PENSION FUNDS lost billions of pounds yesterday as share prices around the world plummeted.
In London the FTSE 100 Index fell almost three per cent, wiping more than £48billion off the value of shares.
Analysts warned that pension funds, which invest heavily in the stock markets, would be badly hit.
The crisis was sparked by fears the US is set to halt its quantitative easing programme, which has been pumping billions of dollars into the economy every month.
Pensions expert and former Government adviser Ros Altmann said last night: “This is definitely bad news for anyone trying to cash their pension and buy an annuity in the immediate future.
“It is possible the markets will bounce back but if you don’t need to buy your annuity now the best advice could be to wait. What is happening here is that the markets have been sustained by the quantitative easing and they are afraid of losing it. But when the bubble bursts it could be worse than the problem it was trying to solve.”

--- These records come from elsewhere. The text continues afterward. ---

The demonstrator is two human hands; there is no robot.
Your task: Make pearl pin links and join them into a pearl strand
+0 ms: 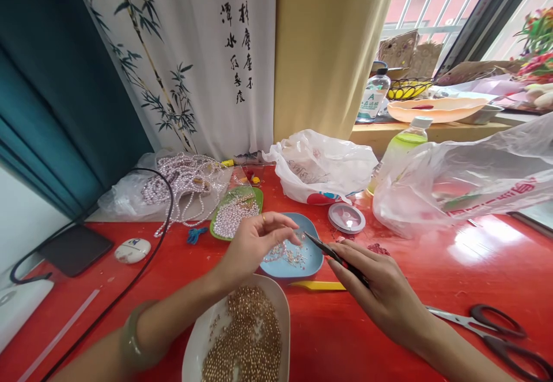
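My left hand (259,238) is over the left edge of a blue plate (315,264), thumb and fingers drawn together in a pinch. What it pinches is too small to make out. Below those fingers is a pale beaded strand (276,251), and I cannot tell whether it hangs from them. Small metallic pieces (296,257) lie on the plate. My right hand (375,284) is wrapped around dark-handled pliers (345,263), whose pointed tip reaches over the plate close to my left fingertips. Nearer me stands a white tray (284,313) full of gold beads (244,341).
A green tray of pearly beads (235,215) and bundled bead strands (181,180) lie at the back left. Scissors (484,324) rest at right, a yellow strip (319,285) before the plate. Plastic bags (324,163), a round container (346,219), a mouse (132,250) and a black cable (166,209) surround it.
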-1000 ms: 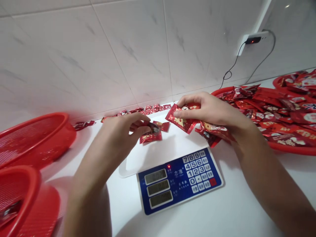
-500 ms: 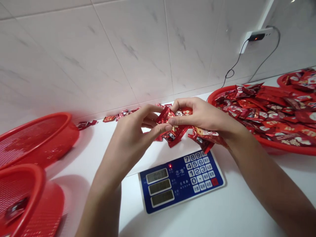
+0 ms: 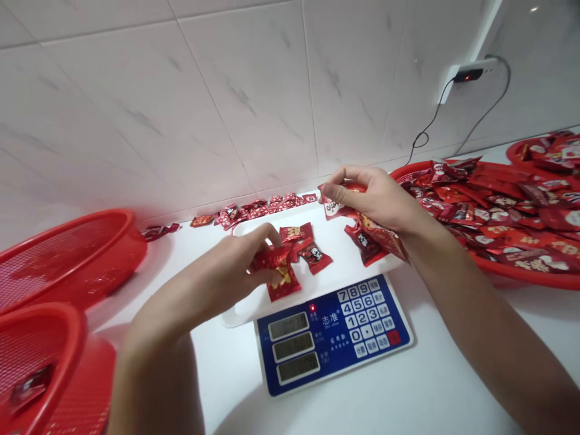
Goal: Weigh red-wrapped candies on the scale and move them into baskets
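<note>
My left hand (image 3: pixel 244 266) is closed on a red snack packet (image 3: pixel 283 279) with gold print, low over the left part of the white scale pan (image 3: pixel 254 308). In my right hand (image 3: pixel 371 196), thumb and fingers grip a red and white snack packet (image 3: pixel 334 208) above the pan's right part. Below that palm are more red packets (image 3: pixel 369 241); whether the hand also holds them I cannot tell. Between the hands, a red packet (image 3: pixel 296 232) and a darker red packet (image 3: pixel 313 255) lie on the pan. The blue scale panel (image 3: pixel 335 335) faces me.
At right, a wide red basket (image 3: pixel 512 275) is heaped with red packets, with another filled basket (image 3: pixel 516 151) behind. Two red baskets (image 3: pixel 131 241) (image 3: pixel 77 338) stand at left. Small red packets (image 3: pixel 258 208) line the tiled wall. A cable (image 3: pixel 437 115) hangs from a socket strip.
My hands have moved apart. The left went left and down with a packet; the right stays over the pan's right side, holding a packet. Packets on the pan now show between them.
</note>
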`<state>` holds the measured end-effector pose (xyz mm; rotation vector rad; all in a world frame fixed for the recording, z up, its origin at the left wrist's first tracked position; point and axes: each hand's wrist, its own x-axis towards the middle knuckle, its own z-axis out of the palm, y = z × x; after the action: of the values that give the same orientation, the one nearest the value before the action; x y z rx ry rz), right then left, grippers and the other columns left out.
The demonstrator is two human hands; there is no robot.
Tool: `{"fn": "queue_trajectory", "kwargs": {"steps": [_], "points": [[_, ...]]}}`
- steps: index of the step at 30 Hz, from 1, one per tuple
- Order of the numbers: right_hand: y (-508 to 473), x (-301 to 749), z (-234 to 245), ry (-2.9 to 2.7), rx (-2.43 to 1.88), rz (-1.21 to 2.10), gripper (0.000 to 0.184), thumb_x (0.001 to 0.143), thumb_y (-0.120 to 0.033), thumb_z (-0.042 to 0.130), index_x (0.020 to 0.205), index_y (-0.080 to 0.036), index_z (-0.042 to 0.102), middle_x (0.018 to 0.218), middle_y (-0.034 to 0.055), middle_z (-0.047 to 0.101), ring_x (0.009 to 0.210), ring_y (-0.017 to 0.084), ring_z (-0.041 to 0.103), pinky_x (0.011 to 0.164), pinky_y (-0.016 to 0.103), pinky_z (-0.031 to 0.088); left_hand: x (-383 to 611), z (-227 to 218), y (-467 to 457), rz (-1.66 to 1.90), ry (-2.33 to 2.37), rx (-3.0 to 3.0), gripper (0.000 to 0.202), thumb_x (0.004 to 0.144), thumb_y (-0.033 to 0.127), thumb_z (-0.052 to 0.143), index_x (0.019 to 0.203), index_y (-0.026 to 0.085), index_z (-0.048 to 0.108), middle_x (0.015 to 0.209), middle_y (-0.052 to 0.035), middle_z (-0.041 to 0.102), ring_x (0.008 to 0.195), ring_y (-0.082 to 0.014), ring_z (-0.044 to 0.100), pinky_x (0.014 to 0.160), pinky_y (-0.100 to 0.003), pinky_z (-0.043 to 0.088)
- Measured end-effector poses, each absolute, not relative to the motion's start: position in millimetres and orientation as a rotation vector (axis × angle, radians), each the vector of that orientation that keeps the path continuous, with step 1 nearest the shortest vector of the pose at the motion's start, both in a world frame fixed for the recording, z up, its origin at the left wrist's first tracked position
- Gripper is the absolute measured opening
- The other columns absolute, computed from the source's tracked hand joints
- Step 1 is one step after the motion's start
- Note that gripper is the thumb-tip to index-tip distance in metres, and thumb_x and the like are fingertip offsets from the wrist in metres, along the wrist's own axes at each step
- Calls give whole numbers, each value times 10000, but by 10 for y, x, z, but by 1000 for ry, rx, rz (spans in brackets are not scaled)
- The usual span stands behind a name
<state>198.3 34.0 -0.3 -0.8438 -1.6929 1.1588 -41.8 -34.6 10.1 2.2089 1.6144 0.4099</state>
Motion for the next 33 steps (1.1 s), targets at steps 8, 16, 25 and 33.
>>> {"fn": "queue_trajectory", "kwargs": {"steps": [8,16,25,33], "points": [[331,1916,-14,-1542,-835,1101,566,666,-699,789,859,-202,597,814,9,611,773,160,570,698,311,462,-327,162,-408,753,1781,2338,229,799,406,652,989,279,635,1048,-65,749,944,-284,692,793,-424,553],[319,1928,5,-1548,-849,1103,598,644,-731,783,854,-203,596,823,21,618,800,174,581,703,321,471,-259,301,-538,857,1638,2299,172,820,398,672,945,281,686,951,-22,764,843,-220,701,688,-321,551],[116,1637,-51,-1423,-823,917,580,817,-766,583,1126,-275,585,1054,65,624,977,209,611,742,331,508,285,43,-582,925,1254,1956,672,770,458,822,1305,266,465,1145,-82,689,1010,-274,686,820,-382,611],[227,1650,-146,-1323,-746,892,477,834,-606,672,1170,-294,541,1193,62,573,1108,216,585,827,334,531,318,20,-529,929,1258,1967,215,987,231,462,1200,241,488,876,-26,683,737,-183,666,618,-303,521]]}}
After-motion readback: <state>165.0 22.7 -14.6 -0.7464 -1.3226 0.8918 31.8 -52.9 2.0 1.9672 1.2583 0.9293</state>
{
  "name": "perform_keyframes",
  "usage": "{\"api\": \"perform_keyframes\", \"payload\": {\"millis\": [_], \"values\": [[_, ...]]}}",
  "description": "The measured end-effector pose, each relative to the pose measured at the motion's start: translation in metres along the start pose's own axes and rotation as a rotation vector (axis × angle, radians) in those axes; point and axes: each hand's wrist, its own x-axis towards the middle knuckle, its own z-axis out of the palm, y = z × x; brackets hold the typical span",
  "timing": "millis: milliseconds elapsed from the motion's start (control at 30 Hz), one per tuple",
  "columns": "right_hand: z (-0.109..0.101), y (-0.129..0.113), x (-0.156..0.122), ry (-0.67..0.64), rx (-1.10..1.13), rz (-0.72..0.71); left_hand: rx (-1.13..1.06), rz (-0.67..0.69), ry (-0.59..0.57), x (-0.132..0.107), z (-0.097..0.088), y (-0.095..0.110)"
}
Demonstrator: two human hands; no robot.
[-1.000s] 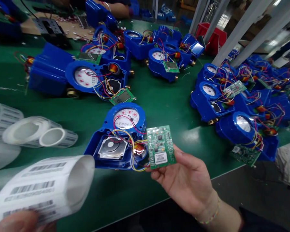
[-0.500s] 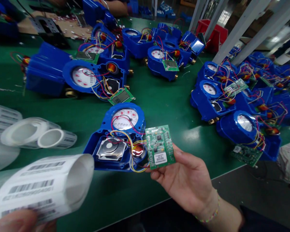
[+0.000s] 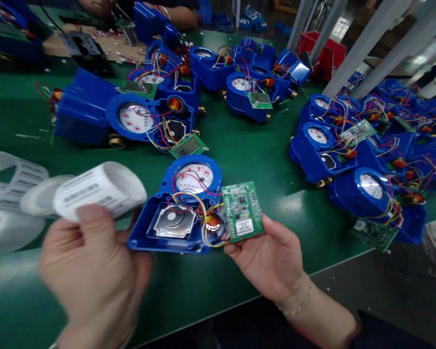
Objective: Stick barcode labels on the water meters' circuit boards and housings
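My left hand (image 3: 98, 266) is closed on a roll of barcode labels (image 3: 98, 191), slightly blurred, with the thumb across its near side. Between the thumb and fingers of my right hand (image 3: 267, 259) is a green circuit board (image 3: 242, 211) bearing chips and a small white label. Coloured wires run from the board into an open blue water meter (image 3: 192, 177) on the bench. A round dial with red marks shows at its top. Its lower housing contains a silvery metal part (image 3: 174, 222) and an orange-wrapped cylinder (image 3: 214, 224).
More label rolls (image 3: 14, 230) lie at the left. Several wired blue meters (image 3: 134, 118) stand behind, and others (image 3: 370, 186) crowd the right side. Grey posts (image 3: 349, 48) rise near a red bin (image 3: 329, 55). Another person's arm (image 3: 179, 17) shows at the far edge.
My left hand has moved up and away with the label roll, which now appears smaller and nearer the blue meter. My right hand keeps hold of the circuit board. The view has shifted slightly.
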Motion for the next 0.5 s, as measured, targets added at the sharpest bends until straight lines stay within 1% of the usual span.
{"api": "perform_keyframes", "payload": {"millis": [67,167,333,400,500], "values": [[0.001,0.005,0.006,-0.023,0.036,-0.048,-0.065,0.051,0.024,0.006,0.009,-0.010],[0.003,0.006,0.015,-0.019,0.071,-0.119,-0.124,0.062,-0.004,0.003,0.015,-0.017],[0.005,-0.011,0.031,0.041,0.056,-0.227,-0.137,0.038,-0.034,-0.009,0.023,-0.020],[0.005,-0.018,0.039,0.040,0.049,-0.234,-0.145,0.071,-0.017,-0.008,0.031,-0.023],[0.003,-0.022,0.049,0.031,0.074,-0.222,-0.157,0.161,0.029,0.002,0.044,-0.028]]}}
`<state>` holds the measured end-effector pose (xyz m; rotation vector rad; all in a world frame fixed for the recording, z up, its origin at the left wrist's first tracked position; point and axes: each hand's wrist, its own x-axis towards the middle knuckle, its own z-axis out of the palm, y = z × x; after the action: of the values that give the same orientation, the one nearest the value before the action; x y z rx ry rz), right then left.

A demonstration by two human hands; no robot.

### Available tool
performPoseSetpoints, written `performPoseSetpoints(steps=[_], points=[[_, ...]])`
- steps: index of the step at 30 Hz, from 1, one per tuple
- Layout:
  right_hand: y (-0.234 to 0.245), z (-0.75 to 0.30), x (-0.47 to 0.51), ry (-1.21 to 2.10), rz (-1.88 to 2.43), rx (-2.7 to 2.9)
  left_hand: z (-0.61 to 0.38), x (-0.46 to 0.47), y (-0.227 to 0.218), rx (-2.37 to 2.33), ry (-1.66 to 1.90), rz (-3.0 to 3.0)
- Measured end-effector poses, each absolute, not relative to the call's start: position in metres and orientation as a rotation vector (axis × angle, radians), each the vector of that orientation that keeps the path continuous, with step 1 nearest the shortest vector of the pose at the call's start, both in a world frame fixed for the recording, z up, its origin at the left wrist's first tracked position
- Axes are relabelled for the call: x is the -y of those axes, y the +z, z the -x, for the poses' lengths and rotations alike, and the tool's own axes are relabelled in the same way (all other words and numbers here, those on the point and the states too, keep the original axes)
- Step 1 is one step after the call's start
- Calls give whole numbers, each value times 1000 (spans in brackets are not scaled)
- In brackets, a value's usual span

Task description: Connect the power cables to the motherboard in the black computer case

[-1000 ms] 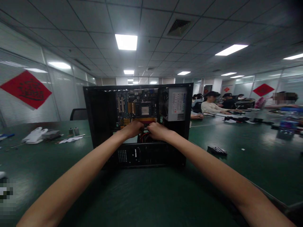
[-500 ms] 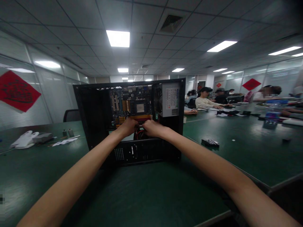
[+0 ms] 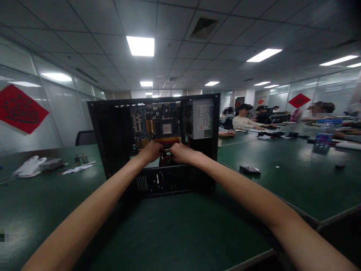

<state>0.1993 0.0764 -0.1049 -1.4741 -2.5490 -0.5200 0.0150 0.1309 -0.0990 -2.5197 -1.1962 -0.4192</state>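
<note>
An open black computer case [image 3: 98,143] stands upright on the green table in front of me. Inside it are a motherboard [image 3: 156,122] with a bare square processor [image 3: 167,128], and a silver power supply [image 3: 203,118] at the upper right. My left hand [image 3: 153,149] and my right hand [image 3: 180,152] reach into the case, close together, at the lower edge of the red and yellow memory slots [image 3: 166,140]. Both have their fingers curled in; what is between the fingertips is too small to make out. Red and dark cables [image 3: 166,161] hang just below them.
Black metal parts [image 3: 249,170] lie on the table right of the case. To the left are a white plastic bag [image 3: 29,166], a grey box [image 3: 51,164] and papers [image 3: 77,168]. Several people sit farther back on the right, near a plastic bottle [image 3: 323,138].
</note>
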Motion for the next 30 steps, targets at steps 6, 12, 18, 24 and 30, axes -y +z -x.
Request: performPoseSetpoints(steps=[6,12,18,24,30], points=[[-103,-200,-71,-516,1466,2554,-19,-124,-98,1172,-387,2501],[-103,-201,-73,-509,1479,2561,-23,-118,-97,1222,-321,2399],[-104,-203,-74,-522,1464,2556,-25,-113,-94,1257,-310,2349],[-103,-202,-74,-508,1487,2567,-24,-111,-94,1285,-330,2338],[-105,-202,-75,-520,1460,2554,-21,-115,-96,1260,-459,2356]])
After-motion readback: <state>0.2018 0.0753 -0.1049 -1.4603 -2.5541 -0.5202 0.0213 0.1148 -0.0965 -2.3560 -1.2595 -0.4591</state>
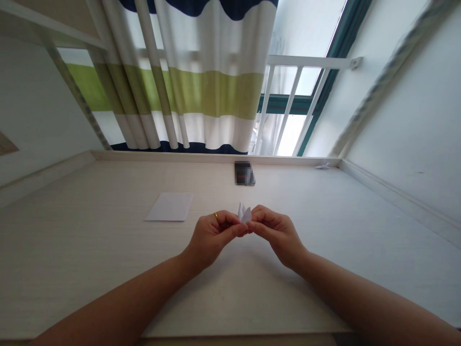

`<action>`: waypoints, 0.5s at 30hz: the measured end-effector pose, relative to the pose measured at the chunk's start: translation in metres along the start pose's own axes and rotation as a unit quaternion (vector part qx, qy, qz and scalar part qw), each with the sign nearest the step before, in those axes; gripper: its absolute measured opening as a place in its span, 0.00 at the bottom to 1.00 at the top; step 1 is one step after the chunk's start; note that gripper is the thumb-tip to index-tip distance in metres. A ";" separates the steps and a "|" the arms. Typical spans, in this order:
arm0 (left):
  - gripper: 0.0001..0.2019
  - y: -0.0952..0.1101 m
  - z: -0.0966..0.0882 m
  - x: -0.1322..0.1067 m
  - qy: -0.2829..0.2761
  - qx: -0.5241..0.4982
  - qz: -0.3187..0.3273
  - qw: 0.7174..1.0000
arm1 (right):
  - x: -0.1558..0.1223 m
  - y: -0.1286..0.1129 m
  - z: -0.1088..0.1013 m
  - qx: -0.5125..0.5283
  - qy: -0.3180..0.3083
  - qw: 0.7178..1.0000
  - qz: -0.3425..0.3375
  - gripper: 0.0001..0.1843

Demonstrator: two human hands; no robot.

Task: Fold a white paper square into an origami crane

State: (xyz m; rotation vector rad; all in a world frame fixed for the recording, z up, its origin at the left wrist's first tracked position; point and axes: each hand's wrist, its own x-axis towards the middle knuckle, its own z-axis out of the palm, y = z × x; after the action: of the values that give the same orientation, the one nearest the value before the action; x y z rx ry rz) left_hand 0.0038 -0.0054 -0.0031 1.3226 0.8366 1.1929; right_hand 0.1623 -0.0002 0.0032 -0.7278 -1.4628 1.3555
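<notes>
Between my two hands, just above the table, is a small piece of folded white paper point(245, 214) with pointed flaps standing up. My left hand point(219, 234), with a gold ring on one finger, pinches its left side between thumb and fingers. From the right, my right hand point(275, 231) pinches the other side in the same way. The fingertips nearly meet at the bottom of the paper and cover its lower part.
A stack or sheet of white paper point(169, 207) lies left of my hands on the pale table point(230, 298). Beyond them is a dark, blurred-out object point(244, 173). A small white folded piece point(323, 166) lies by the far right corner. Curtains point(216, 91) and a white railing point(309, 61) stand behind.
</notes>
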 end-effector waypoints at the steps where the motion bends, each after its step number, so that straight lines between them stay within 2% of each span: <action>1: 0.04 0.000 0.001 -0.001 -0.003 -0.008 -0.002 1.000 | 0.000 -0.001 0.000 -0.004 0.001 1.000 0.002 0.06; 9: 0.06 -0.003 0.003 -0.001 -0.001 -0.035 -0.038 0.999 | 0.000 -0.001 0.002 -0.095 0.016 0.995 0.019 0.11; 15: 0.08 -0.002 0.003 0.001 0.012 -0.042 -0.062 0.997 | 0.000 0.000 0.000 -0.118 -0.015 0.991 0.053 0.11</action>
State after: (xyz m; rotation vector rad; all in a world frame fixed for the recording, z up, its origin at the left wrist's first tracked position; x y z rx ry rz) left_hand 0.0072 -0.0045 -0.0046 1.1729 0.8650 1.1358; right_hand 0.1622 -0.0002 0.0027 -0.9515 -1.6462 1.2904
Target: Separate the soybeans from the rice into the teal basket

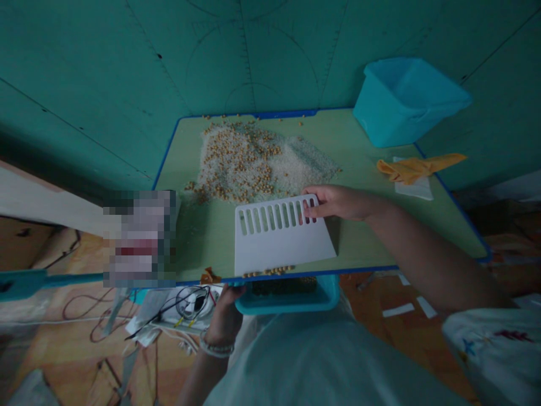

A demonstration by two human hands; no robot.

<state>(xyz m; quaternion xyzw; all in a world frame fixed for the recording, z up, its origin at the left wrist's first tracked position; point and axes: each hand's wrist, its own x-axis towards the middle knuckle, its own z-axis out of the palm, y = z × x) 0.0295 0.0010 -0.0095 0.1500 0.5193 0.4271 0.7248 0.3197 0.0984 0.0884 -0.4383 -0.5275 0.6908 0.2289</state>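
Observation:
My right hand grips the slotted top edge of a white plastic scraper that stands on the green table, its lower edge near the table's front rim. A row of yellow beans lies along that lower edge. My left hand holds a teal bin just under the front edge of the table, below the scraper. A heap of white rice mixed with yellow beans is spread over the far middle of the table.
A larger teal bin stands at the table's far right corner. An orange cloth lies on a white sheet beside it. A blurred-out object sits at the left edge. Cables and a power strip lie on the floor.

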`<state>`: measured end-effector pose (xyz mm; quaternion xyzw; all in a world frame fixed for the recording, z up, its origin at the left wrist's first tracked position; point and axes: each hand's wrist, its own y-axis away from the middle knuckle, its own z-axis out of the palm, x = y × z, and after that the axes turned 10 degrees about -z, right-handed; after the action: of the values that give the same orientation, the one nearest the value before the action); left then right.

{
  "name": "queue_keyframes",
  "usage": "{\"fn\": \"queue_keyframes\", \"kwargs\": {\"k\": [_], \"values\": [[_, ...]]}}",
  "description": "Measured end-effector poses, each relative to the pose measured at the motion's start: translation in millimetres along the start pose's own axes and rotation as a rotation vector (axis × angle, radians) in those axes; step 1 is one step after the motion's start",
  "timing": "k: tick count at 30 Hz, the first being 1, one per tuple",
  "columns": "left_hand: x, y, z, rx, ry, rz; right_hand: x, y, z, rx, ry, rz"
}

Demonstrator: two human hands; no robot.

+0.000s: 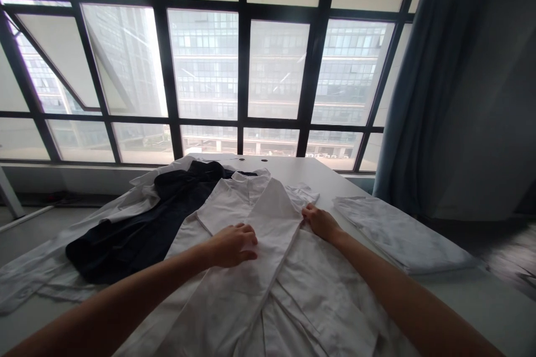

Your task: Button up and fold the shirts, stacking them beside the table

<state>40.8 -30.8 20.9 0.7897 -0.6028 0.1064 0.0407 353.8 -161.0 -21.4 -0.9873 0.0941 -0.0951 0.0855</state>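
Nearby, right of the hands (322, 223) — folded cloth (402, 234), perhaps bedding

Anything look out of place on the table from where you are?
The dark garment stands out: it lies bunched and rumpled, seemingly tucked partly under the white shirt, whereas the folded white cloth on the right sits neat.

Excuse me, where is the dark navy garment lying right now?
In the head view, the dark navy garment lies on the white table, just left of the white shirt and the left hand.
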Motion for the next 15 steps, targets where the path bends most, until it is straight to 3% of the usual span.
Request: {"fn": "queue_keyframes", "kwargs": {"k": [4,11,15], "values": [[-6.8,-59.4,7.8,0.093,-0.106,0.015,-7.4,11.5,-3.0,0.012,0.014,0.071],[-7.9,-201.0,-4.2,0.388,-0.133,-0.27,-11.3,21.8,-8.8,0.143,0.015,0.03],[-25.5,-263.2,-9.6,0.362,0.085,-0.442,-9.6,17.5,-9.1,0.185,-0.023,0.052]]}}
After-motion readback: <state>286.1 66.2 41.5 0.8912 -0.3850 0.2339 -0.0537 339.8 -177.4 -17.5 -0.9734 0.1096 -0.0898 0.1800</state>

Patrick Connolly, of Chase de Vere financial advisers, said: “My advice for someone planning to take out benefits from their pension fund soon is to hold off if they can. They might get a better deal if they wait for the stock market falls to be reversed.”
Tom McPhail, senior pensions analyst at Hargreaves Lansdown, said: “Any stock market movement of this scale in one day can cause alarm. But pensions are long-term investments so should be able to recover in time.